The task —
Exact reproduction of the listing is required. Pictures are not reproduced.

Recorded data —
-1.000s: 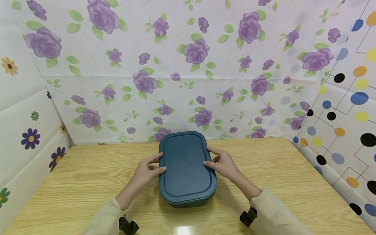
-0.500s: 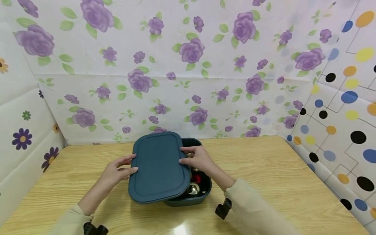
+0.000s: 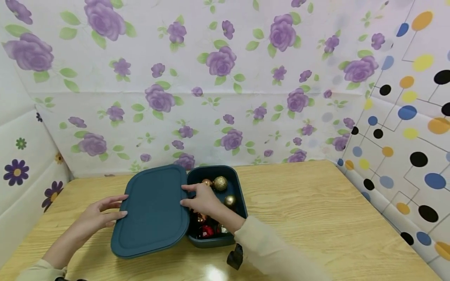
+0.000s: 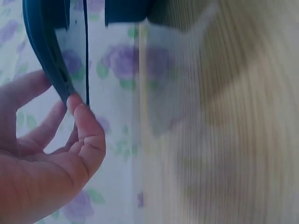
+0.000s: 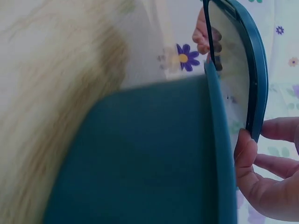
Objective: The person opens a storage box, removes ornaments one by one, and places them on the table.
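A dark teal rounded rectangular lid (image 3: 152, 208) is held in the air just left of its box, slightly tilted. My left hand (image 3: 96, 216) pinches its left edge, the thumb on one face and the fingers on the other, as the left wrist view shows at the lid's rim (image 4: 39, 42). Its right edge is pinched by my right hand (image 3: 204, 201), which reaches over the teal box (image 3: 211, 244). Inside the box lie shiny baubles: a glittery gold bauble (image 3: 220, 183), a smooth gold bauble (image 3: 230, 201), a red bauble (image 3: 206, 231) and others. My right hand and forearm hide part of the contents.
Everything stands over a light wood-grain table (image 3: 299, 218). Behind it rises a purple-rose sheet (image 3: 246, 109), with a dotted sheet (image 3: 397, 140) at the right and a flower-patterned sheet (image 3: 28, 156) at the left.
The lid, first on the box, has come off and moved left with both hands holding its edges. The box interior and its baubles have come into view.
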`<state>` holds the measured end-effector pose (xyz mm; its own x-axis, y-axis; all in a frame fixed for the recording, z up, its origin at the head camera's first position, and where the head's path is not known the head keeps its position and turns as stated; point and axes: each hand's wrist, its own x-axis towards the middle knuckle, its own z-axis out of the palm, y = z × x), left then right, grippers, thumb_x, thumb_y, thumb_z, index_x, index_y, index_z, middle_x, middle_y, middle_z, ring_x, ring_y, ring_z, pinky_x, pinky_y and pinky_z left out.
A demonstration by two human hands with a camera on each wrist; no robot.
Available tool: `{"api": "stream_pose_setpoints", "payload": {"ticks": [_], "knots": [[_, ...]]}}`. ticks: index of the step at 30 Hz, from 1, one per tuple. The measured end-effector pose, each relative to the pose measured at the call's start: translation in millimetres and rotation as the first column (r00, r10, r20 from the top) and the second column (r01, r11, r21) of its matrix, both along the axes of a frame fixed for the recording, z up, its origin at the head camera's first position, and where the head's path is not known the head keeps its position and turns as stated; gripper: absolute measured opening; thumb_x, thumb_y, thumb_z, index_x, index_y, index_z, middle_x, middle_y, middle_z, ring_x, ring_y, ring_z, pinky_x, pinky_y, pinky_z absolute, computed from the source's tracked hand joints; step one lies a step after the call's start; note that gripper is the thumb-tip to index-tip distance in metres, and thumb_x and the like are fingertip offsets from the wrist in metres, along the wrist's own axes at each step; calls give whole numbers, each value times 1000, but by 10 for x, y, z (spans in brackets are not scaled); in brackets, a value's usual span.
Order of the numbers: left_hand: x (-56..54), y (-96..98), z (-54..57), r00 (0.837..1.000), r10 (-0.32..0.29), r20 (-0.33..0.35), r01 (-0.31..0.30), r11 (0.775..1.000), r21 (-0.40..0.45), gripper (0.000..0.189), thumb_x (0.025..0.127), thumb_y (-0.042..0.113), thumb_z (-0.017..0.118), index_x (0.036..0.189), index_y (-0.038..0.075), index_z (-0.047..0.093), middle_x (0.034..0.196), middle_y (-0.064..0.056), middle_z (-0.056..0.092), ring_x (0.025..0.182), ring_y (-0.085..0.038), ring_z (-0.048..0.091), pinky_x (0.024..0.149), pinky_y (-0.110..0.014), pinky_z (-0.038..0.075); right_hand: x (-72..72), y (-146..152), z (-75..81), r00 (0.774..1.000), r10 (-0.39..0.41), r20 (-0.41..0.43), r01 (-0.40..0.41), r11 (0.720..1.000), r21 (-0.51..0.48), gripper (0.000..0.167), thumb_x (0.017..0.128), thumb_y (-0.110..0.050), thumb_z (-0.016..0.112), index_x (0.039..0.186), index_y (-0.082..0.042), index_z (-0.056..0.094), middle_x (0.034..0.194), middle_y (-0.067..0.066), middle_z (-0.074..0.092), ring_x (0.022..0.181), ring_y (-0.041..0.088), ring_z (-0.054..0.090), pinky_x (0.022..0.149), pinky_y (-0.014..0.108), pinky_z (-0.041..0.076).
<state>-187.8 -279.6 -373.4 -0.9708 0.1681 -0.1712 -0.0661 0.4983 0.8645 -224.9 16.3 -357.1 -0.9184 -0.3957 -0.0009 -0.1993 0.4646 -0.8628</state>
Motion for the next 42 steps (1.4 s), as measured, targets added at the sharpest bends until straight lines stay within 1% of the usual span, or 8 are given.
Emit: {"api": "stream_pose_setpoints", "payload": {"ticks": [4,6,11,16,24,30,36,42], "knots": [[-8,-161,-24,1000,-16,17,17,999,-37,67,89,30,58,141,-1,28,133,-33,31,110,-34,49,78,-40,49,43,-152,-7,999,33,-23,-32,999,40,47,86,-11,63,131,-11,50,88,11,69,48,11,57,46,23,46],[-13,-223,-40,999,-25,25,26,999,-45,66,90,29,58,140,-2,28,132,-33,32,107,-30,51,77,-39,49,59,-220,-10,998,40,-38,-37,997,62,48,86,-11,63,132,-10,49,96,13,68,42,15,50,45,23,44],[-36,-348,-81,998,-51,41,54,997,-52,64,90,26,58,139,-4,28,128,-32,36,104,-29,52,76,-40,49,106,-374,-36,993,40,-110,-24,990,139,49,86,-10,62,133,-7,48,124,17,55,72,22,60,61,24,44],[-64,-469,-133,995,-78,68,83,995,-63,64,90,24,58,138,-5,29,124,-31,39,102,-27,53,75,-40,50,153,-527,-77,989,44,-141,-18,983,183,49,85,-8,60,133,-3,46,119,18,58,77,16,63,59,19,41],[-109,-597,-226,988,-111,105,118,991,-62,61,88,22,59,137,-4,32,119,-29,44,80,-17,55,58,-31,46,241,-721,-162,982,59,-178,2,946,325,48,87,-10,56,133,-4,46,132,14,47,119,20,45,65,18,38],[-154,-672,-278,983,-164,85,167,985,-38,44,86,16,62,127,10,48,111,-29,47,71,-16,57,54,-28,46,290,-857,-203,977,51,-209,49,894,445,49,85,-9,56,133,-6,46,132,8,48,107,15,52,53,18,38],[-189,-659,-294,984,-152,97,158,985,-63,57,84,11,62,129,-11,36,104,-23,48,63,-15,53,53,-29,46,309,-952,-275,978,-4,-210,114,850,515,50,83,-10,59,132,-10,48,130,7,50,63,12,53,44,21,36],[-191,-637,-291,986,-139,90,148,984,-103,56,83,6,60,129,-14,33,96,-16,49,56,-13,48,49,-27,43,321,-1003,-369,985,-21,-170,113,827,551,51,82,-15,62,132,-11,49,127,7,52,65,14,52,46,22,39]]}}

Response to this task —
-1.000s: 
-0.500s: 
+0.000s: 
+0.000s: 
+0.000s: 
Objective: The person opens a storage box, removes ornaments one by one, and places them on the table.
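A dark teal rounded rectangular lid (image 3: 152, 208) is held in the air just left of its box, slightly tilted. My left hand (image 3: 96, 216) pinches its left edge, the thumb on one face and the fingers on the other, as the left wrist view shows at the lid's rim (image 4: 39, 42). Its right edge is pinched by my right hand (image 3: 204, 201), which reaches over the teal box (image 3: 211, 244). Inside the box lie shiny baubles: a glittery gold bauble (image 3: 220, 183), a smooth gold bauble (image 3: 230, 201), a red bauble (image 3: 206, 231) and others. My right hand and forearm hide part of the contents.
Everything stands over a light wood-grain table (image 3: 299, 218). Behind it rises a purple-rose sheet (image 3: 246, 109), with a dotted sheet (image 3: 397, 140) at the right and a flower-patterned sheet (image 3: 28, 156) at the left.
The lid, first on the box, has come off and moved left with both hands holding its edges. The box interior and its baubles have come into view.
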`<state>` holds the measured end-effector pose (xyz mm; its own x-axis, y-axis; all in a frame fixed for the recording, z up, its origin at the head camera's first position, and where the head's path is not known the head keeps its position and turns as stated; point and axes: each hand's wrist, its own x-axis towards the middle knuckle, its own z-axis out of the palm, y = z × x), left then right, grippers, thumb_x, thumb_y, thumb_z, index_x, index_y, index_z, middle_x, middle_y, middle_z, ring_x, ring_y, ring_z, pinky_x, pinky_y and pinky_z left out.
A demonstration by two human hands with a camera on each wrist; no robot.
Available tool: `{"api": "stream_pose_setpoints", "payload": {"ticks": [_], "knots": [[_, ...]]}}`. ticks: index of the step at 30 Hz, from 1, one per tuple. The measured end-effector pose, each relative to the pose measured at the call's start: translation in millimetres and rotation as the first column (r00, r10, r20 from the top) and the second column (r01, r11, r21) of its matrix, both along the axes of a frame fixed for the recording, z up, its origin at the head camera's first position, and where the head's path is not known the head keeps its position and turns as stated; gripper: absolute measured opening; thumb_x, thumb_y, thumb_z, index_x, index_y, index_z, middle_x, middle_y, middle_z, ring_x, ring_y, ring_z, pinky_x, pinky_y, pinky_z absolute, computed from the source's tracked hand joints; step one lies a step after the call's start; note that gripper is the thumb-tip to index-tip distance in metres, and thumb_x and the like are fingertip offsets from the wrist in metres, along the wrist's own axes at each step; calls give whole numbers, each value times 1000, but by 10 for x, y, z (spans in brackets are not scaled); in brackets, a value's usual span.
Order of the numbers: left_hand: x (-56..54), y (-96..98), z (-54..57), r00 (0.837..1.000), r10 (-0.32..0.29), r20 (-0.33..0.35), r01 (-0.31..0.30), r11 (0.775..1.000), r21 (-0.40..0.45), gripper (0.000..0.189), thumb_x (0.025..0.127), thumb_y (-0.042..0.113), thumb_z (-0.017..0.118), index_x (0.036..0.189), index_y (-0.038..0.075), index_z (-0.047..0.093), middle_x (0.034..0.196), middle_y (-0.064..0.056), middle_z (-0.056..0.092), ring_x (0.025..0.182), ring_y (-0.085..0.038), ring_z (-0.048..0.091), pinky_x (0.024..0.149), pinky_y (-0.110..0.014), pinky_z (-0.038..0.075); right_hand: x (-72..72), y (-146..152), z (-75..81), r00 (0.774..1.000), r10 (-0.39..0.41), r20 (-0.41..0.43), r01 (-0.40..0.41), r11 (0.720..1.000), r21 (-0.51..0.48), gripper (0.000..0.167), thumb_x (0.017..0.128), thumb_y (-0.110..0.050), thumb_z (-0.016..0.112), index_x (0.039..0.186), index_y (-0.082..0.042), index_z (-0.056..0.094), middle_x (0.034..0.194), middle_y (-0.067..0.066), middle_z (-0.074..0.092), ring_x (0.022..0.181), ring_y (-0.041..0.088), ring_z (-0.054..0.090), pinky_x (0.022..0.149), pinky_y (-0.014..0.108), pinky_z (-0.041..0.076).
<state>-187.8 -279.6 -373.4 -0.9708 0.1681 -0.1712 -0.0661 0.4983 0.8645 -224.9 16.3 -357.1 -0.9184 -0.3957 -0.0009 -0.1993 0.4646 -0.8628</state>
Motion for the next 42 steps (1.4 s), as measured, targets added at the sharpest bends until straight lines stay within 1% of the usual span, or 8 are given.
Emit: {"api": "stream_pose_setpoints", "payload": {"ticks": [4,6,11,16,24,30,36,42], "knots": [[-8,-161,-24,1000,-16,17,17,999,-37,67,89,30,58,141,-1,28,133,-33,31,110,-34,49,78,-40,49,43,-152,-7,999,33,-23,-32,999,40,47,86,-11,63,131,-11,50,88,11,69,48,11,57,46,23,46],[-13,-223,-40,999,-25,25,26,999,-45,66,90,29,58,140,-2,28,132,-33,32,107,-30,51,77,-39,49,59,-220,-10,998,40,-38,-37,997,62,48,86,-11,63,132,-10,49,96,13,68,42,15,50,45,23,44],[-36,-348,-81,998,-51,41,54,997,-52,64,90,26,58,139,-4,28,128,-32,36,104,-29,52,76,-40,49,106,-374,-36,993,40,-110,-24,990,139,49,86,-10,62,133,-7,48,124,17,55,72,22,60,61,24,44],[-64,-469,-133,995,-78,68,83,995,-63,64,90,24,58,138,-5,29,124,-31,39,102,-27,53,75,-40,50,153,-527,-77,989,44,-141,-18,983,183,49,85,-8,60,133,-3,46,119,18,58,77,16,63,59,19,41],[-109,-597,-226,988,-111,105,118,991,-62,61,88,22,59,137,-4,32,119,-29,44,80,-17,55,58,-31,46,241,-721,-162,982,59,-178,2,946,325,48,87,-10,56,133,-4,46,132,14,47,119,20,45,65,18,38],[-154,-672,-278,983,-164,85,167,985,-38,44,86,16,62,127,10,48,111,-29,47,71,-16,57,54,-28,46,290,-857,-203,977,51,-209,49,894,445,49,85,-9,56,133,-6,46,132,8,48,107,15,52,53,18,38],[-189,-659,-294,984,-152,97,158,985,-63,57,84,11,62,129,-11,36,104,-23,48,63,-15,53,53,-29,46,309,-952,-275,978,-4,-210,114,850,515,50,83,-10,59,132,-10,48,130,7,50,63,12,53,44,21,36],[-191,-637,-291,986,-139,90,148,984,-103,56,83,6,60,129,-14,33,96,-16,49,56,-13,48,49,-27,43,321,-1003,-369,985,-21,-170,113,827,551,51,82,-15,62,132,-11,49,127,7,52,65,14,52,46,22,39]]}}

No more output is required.